NSW Premier Gladys Berejiklian’s recent aspirations “to enhance Sydney’s night-life” has now been formally backed by the Final Report of the NSW Parliament’s Joint Select Committee into Sydney’s Night Time Economy. The Parliamentary endorsement of the substantial repeal of Sydney’s Lockout Laws by the Joint Select Committee is set to have a profound impact on the hotel market should the amendments formally pass. The revisions will influence the commercial viability of existing and proposed hospitality assets and assist with the creation of employment opportunities throughout the industry – providing a much-needed boost for the local economy.
Since the introduction of the lockout laws, we have seen a significant reduction in incidents occurring in certain nightlife ‘hotspots’ – a key metric for the case to repeal several conditions within the current legislative framework.
I believe hospitality operators and publicans have always been highly conscious of their social responsibility when it comes to alcohol consumption and I applaud both Premier Berejiklian and the Joint Select Committee for their open mindedness and proactive approach to ensuring Sydney’s nightlife and night-time economy have the ability to compete on a global stage.
If passed, the repeals will not only enhance Sydney’s standing on a global stage but add weight to further investment in the hospitality sector and drive tourism initiatives for the city. While this is certainly a cause for celebration for the industry, and particularly for the pub and bar operators within the Sydney CBD precinct, the lockout’s lasting effects will have to be carefully considered by operators.
Key industry bodies are looking to swiftly implement the committee’s recommendations by 1 January 2020 to take advantage of the peak New Year period. However, there are two processes that operators need to be cognisant of:
- Bars and restaurants in the Sydney CBD will need to submit a development application to the City of Sydney Council to seek approval for extended trading to 2am. Approval will still be at Council’s discretion, with the process subject to trial periods to noise pollution and violent behaviour during these extended hours.
- Venues with an existing liquor license may be required to apply to Liquor and Gaming NSW to change their liquor license conditions or apply for a trading authorisation to allow for any extended licensed trading approved by Council.
As such, licensees will still need to consider the costs required to implement these changes. The repeal of Sydney’s lockout laws is overall however expected to deliver significant operational benefits to local businesses.
The repeals include 40 recommendations designed to enhance the vibrancy of Sydney’s nightlife and encourage a greater diversity of late-night options not based around alcohol. The NSW Government has until March 2020 to provide a response.
The strong recommendations are partially in response to a weakening night-time economy, highlighted by the stagnating number of accommodation and food service businesses in the Sydney CBD (see Figure 1). A Deloitte Access Economics Report released earlier this year revealed that local Sydney CBD businesses are losing up to $16 billion per annum in economic activity (or a 37% decrease) as a result of current lockout laws enforced in 2014.
Figure 1 – Number of small accommodation food and service businesses in Sydney-Haymarket-The Rocks SA2, June 09 to June 18: pre-lockout projection and actual
Sourced from NSW Small Business Commission Sydney’s Night Time Economy (2019)
The recommendations to repeal a number of lockout laws will provide relief for hundreds of affected food and liquor venues across the Sydney CBD. Key recommendations include:
- Removal of liquor regulations: Some of the liquor regulation will be removed in the Sydney CBD, including Oxford Street. This includes removal of the 1:30am lockout, the 3am cease service, and some of the restrictions around what drinks can be sold after midnight. Current lockout laws are, however, proposed to remain within the Kings Cross Precinct.
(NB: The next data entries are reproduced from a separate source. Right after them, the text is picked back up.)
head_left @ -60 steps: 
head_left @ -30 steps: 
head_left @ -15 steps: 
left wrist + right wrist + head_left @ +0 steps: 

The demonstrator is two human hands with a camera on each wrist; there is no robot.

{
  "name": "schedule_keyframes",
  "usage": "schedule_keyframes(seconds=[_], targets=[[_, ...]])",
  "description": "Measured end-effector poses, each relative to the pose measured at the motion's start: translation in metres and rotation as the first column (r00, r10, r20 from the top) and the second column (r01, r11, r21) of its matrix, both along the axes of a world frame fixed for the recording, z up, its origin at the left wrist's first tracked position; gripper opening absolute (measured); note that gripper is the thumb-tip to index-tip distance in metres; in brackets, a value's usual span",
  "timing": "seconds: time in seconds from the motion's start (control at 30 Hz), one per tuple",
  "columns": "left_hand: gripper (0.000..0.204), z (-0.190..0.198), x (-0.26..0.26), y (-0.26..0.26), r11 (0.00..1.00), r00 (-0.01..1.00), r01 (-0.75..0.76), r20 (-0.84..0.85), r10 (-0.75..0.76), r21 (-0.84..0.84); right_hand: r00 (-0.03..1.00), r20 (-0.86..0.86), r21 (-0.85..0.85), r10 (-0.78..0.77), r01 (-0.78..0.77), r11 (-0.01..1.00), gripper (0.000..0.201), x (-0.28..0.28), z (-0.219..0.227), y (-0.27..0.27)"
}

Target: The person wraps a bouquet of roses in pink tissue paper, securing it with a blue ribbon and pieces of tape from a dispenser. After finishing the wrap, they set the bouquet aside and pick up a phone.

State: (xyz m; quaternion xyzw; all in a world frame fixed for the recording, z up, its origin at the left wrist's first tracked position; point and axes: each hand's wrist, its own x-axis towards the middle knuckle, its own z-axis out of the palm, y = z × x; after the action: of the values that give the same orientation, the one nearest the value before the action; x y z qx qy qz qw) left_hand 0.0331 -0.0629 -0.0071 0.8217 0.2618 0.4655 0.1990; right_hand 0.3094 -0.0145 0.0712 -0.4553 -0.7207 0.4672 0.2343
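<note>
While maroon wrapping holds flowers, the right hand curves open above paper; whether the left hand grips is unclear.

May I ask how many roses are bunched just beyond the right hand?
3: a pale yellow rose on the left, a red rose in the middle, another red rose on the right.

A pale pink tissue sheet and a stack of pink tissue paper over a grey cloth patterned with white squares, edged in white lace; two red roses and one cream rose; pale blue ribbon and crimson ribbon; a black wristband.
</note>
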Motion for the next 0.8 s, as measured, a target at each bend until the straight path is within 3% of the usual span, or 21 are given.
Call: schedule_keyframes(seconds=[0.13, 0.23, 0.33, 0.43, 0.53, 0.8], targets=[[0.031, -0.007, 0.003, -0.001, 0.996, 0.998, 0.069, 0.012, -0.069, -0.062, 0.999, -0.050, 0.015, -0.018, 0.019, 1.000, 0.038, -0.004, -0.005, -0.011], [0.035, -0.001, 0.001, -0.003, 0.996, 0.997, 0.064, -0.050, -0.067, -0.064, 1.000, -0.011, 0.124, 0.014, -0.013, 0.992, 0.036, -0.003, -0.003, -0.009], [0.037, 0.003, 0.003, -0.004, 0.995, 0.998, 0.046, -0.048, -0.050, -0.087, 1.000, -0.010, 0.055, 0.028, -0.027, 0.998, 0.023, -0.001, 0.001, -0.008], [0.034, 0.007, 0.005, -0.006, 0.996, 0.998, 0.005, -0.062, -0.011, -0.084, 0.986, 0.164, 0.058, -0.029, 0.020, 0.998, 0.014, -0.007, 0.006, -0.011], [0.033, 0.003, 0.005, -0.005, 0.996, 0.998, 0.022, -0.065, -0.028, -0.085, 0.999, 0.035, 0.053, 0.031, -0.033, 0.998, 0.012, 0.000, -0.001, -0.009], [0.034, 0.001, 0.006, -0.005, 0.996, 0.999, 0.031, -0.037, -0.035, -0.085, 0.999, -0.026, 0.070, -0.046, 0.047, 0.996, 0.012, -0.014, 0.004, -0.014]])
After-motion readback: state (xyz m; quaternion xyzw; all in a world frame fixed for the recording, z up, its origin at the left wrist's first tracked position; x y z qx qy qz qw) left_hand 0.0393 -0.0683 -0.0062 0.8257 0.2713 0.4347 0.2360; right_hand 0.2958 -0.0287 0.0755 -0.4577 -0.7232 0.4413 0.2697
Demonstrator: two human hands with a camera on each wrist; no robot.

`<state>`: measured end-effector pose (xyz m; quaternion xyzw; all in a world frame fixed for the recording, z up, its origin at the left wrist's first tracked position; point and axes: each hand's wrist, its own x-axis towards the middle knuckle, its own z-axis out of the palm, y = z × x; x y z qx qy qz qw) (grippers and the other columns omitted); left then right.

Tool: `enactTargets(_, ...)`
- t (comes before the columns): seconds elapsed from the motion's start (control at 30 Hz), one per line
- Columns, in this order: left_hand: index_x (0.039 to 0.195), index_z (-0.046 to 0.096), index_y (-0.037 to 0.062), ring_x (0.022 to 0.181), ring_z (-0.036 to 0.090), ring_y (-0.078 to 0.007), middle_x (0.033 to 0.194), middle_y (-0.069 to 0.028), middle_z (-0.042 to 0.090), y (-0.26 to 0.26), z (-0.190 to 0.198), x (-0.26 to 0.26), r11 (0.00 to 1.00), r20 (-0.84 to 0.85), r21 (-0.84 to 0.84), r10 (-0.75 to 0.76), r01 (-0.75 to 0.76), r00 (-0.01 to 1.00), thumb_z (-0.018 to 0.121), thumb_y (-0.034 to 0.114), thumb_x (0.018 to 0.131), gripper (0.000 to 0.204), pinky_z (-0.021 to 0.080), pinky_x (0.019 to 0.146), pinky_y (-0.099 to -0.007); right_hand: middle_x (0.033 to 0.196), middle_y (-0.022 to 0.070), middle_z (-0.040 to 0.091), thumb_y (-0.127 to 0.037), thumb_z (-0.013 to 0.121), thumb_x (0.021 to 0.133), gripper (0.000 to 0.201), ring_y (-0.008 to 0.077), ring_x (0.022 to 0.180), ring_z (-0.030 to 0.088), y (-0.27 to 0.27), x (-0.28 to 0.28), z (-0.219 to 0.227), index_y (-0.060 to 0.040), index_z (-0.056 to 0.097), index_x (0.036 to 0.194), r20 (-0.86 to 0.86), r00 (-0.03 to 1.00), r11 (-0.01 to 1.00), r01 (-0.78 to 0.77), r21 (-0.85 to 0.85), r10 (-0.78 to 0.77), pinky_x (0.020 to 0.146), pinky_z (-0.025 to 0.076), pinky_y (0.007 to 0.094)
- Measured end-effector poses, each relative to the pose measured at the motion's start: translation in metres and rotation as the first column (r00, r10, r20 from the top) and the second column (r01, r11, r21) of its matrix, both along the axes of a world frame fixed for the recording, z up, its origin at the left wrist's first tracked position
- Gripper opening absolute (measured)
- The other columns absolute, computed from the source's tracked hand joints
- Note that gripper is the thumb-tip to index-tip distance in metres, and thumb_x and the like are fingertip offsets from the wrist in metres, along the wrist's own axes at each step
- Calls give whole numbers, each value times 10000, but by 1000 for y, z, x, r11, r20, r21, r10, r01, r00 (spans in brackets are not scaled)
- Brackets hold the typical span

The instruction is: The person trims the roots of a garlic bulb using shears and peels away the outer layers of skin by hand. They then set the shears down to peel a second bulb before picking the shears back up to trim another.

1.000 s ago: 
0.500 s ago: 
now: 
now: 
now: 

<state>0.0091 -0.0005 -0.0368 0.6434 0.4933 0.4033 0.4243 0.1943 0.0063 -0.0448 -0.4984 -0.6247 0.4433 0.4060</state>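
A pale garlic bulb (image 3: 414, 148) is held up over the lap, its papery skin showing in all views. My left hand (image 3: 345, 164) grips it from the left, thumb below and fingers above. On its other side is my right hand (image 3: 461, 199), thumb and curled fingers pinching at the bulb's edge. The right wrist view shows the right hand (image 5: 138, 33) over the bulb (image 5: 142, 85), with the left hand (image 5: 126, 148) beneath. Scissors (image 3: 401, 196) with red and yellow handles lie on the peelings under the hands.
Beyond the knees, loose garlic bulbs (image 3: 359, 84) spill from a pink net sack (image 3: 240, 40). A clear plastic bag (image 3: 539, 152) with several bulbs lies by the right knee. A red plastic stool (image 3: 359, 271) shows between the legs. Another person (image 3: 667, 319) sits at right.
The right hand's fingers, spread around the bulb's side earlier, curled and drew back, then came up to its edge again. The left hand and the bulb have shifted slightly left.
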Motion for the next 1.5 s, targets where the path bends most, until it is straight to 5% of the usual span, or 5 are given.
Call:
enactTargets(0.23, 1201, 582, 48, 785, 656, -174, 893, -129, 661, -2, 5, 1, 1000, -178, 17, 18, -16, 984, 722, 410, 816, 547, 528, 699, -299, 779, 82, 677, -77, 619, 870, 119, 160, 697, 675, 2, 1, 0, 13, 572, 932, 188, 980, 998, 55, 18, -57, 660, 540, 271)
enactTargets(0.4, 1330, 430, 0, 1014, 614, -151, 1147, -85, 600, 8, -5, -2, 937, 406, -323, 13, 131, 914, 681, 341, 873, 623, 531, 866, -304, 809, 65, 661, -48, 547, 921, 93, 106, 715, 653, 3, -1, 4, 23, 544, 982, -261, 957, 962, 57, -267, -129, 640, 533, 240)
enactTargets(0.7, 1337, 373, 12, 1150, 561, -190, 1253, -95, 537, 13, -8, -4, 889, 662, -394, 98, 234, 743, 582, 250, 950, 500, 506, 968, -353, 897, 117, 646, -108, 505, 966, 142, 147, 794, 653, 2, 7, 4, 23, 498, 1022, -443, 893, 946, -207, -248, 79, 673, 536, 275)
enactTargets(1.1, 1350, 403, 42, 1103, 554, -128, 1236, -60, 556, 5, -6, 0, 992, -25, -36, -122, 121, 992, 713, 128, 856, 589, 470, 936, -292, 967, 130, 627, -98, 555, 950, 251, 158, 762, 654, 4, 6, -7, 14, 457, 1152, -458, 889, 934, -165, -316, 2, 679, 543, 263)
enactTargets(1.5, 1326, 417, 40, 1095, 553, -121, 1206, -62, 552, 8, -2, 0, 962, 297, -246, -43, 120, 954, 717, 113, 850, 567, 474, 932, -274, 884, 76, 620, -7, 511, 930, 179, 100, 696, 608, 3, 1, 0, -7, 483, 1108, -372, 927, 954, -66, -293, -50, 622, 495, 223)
- Amendments to small bar licenses: This will allow small bar licensees to operate a bar with an increased patron limit from 100 to 130 customers and extended standard operating hours under the license to 2am. Small bars are considered a generally low risk model that offers a variety of unique options for patrons, while in turn supporting a diverse night-time economy.
- Appointment of new Coordinator: This will involve the appointment of an overarching Coordinator by a central agency of government. In particular, the Coordinator will work with industries such as Liquor and Gaming NSW to advise on issues relating to the night-time strategy, licensing incentives and live music venues. This will ensure streamlined governance and avoid duplication of unnecessary processes for licensees.